An optimization algorithm I found is grid search. This starts to address A. It means that I don't have to specify SPACE (i.e. all the possible permuatations), so it's one step in the right direction, as I want to look at much larger datasets.
library(NMOF)
gridSearch(f, rep(list(seq(1,ncol(D))),ncol(D)))
But obviously this does not address B, as it goes through each possible iteration. What if my dataset was very large, let's say 15 or even more columns?
Keeping in mind that my parameters can only be positive integers (i.e. they are column numbers), is there an R algorithm that would allow me to find the best column order (or at least a good approximation) within a reasonable amount of time (e.g. 1-2 days), when I'm dealing with much larger datasets? This may look like a silly example, but it emulates very well the problem I'm trying to solve. I've tried optim()
with method="SANN"
, but got nowhere. Unfortunately I have very little experience so do let me know if you think this is an unworkable problem. Just to start with an easier dataset (few rows but lots of columns) problem, do you think it's possible to find the best column order as shown above for D2 by using some kind of clever optimization?
#D2
D<-cbind(D,D,D,D,D)
ncol(D)
Dx<-cbind(Dx,Dx,Dx,Dx,Dx)
#examples
f(c(1,2,3,4,5,6,7,8,9,10,11,12,13,14,15))

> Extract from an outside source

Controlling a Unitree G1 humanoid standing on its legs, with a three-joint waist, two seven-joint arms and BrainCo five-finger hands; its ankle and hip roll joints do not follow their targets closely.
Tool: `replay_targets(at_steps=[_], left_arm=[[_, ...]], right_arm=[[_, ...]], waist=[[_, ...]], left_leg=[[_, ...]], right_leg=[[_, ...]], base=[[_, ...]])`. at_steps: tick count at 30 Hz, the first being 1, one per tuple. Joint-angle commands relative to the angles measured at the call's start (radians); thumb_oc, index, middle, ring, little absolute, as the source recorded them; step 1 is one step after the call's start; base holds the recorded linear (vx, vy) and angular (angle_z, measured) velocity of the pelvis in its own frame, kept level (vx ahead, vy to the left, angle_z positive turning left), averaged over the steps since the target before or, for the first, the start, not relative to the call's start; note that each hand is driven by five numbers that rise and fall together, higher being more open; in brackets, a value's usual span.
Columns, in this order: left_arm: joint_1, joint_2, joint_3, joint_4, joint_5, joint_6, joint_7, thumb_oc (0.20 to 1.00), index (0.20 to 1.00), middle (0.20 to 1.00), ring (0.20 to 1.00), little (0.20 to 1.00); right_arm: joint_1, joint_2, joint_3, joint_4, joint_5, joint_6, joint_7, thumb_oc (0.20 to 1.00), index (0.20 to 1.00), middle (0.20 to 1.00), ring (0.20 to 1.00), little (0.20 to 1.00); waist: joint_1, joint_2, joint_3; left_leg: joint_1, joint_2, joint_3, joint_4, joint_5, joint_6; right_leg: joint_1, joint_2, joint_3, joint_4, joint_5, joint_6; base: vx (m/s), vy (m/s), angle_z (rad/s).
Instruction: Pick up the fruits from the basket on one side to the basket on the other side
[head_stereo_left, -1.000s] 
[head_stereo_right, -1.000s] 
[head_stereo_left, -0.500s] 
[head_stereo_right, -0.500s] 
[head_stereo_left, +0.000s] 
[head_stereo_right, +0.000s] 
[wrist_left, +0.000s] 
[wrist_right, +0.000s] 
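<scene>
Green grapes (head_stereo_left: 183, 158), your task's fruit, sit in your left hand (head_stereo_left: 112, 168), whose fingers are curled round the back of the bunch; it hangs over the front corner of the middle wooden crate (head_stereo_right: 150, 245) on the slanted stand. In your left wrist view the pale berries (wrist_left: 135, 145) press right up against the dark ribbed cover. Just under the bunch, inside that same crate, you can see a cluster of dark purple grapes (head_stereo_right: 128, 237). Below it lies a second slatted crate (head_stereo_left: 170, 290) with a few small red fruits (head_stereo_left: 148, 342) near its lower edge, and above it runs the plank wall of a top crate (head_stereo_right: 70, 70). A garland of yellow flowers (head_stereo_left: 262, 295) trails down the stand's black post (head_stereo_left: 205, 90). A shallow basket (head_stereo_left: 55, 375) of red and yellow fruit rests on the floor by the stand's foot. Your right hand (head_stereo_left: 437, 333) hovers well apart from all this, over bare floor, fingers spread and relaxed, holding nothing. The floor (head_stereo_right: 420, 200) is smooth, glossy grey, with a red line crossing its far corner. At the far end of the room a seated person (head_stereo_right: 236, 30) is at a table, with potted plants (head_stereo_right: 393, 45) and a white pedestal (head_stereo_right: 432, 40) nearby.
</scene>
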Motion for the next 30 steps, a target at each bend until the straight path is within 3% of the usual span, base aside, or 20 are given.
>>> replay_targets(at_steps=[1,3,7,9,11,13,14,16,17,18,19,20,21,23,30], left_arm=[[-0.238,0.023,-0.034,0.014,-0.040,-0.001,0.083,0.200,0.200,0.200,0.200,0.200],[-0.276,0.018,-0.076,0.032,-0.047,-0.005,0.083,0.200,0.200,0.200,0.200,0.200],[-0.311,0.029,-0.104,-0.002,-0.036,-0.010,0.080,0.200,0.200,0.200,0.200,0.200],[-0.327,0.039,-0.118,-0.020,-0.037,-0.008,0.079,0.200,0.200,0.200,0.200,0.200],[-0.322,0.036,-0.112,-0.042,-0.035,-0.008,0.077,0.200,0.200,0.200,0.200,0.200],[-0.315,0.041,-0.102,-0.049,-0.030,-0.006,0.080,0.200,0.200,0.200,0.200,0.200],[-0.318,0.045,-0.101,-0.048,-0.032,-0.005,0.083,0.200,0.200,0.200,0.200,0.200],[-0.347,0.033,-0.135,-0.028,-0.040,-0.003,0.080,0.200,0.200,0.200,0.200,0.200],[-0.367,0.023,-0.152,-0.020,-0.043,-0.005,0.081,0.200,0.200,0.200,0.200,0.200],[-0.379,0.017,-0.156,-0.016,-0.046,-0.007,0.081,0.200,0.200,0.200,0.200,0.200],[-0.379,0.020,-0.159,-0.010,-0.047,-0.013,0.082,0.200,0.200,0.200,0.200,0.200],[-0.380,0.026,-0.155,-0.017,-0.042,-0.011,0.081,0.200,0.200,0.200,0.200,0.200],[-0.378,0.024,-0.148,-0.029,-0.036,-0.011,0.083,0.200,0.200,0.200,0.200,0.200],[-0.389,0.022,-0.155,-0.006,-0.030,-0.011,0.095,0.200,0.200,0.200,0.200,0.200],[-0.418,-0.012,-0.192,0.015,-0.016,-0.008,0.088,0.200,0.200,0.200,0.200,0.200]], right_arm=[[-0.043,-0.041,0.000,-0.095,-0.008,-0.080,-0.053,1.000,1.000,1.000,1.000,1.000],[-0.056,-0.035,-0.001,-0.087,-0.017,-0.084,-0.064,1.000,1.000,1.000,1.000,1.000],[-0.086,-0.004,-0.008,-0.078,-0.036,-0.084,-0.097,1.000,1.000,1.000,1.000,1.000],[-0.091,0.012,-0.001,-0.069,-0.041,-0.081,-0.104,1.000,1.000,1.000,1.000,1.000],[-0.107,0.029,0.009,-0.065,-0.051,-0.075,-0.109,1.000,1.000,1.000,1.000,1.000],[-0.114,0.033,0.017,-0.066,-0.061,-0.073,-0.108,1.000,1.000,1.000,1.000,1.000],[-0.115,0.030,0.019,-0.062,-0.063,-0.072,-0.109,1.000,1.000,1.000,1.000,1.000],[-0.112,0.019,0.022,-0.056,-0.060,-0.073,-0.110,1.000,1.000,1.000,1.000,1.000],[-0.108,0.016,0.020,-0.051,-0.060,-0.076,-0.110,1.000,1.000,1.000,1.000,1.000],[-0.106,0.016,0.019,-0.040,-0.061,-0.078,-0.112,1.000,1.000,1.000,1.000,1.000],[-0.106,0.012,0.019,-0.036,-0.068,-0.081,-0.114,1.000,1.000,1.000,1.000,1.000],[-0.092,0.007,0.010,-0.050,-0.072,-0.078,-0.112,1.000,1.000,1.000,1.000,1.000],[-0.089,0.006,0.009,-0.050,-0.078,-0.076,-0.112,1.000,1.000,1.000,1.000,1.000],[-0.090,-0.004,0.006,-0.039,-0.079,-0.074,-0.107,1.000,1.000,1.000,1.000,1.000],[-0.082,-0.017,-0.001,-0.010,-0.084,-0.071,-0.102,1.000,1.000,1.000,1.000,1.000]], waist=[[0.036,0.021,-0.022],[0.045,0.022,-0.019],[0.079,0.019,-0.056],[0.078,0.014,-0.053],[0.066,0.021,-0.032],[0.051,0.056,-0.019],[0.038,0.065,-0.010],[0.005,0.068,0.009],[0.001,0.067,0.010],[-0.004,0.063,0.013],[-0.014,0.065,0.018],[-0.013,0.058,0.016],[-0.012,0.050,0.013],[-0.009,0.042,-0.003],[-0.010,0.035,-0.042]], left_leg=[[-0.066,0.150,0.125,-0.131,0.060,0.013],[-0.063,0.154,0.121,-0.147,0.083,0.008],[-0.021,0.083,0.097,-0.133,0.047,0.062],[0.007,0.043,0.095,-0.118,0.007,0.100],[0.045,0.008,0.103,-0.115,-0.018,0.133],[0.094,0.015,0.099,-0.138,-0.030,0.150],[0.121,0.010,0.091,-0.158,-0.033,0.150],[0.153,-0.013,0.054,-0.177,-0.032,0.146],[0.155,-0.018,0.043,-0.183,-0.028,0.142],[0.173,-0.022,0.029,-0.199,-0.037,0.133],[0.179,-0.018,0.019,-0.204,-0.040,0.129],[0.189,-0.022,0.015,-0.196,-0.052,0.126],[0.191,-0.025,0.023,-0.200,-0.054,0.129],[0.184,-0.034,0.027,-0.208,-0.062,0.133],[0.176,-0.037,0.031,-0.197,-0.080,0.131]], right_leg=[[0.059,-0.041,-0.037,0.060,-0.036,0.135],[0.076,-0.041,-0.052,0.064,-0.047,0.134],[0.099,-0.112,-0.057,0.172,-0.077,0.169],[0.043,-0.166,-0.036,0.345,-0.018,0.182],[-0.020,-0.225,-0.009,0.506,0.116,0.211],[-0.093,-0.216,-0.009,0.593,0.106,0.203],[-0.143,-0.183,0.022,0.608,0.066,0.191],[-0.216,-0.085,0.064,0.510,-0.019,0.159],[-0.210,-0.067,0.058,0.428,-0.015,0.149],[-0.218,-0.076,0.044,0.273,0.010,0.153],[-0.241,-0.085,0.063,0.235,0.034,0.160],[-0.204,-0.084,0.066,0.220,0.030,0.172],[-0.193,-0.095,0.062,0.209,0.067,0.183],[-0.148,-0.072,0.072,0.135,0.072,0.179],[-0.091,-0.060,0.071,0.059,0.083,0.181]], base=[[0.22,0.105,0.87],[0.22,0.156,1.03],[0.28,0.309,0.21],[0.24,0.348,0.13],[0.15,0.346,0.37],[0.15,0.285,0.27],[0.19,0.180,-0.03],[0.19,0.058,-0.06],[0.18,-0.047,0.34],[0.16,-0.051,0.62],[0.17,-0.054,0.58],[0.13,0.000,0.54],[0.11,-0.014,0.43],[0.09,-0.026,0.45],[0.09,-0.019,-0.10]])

f(c(13,2,4,3,5,6,7,8,9,10,11,12,1,14,15))
EDIT: My main interest is in understanding how to use optimization algorithms that use a series of unique positive integrals (basically ranks) in the search process, rather than solving this particular problem. I've used a simple example in this case so that it's easy to replicate, but the two datasets I'm comparing often differ in number of rows and other aspects which I'm not detailing here....the distance function I'm building handles this well so understanding how to apply an optimization algorithm (e.g. Genetic Algorithm was suggested below) to the function f above using D2 is therefore my main problem at the moment.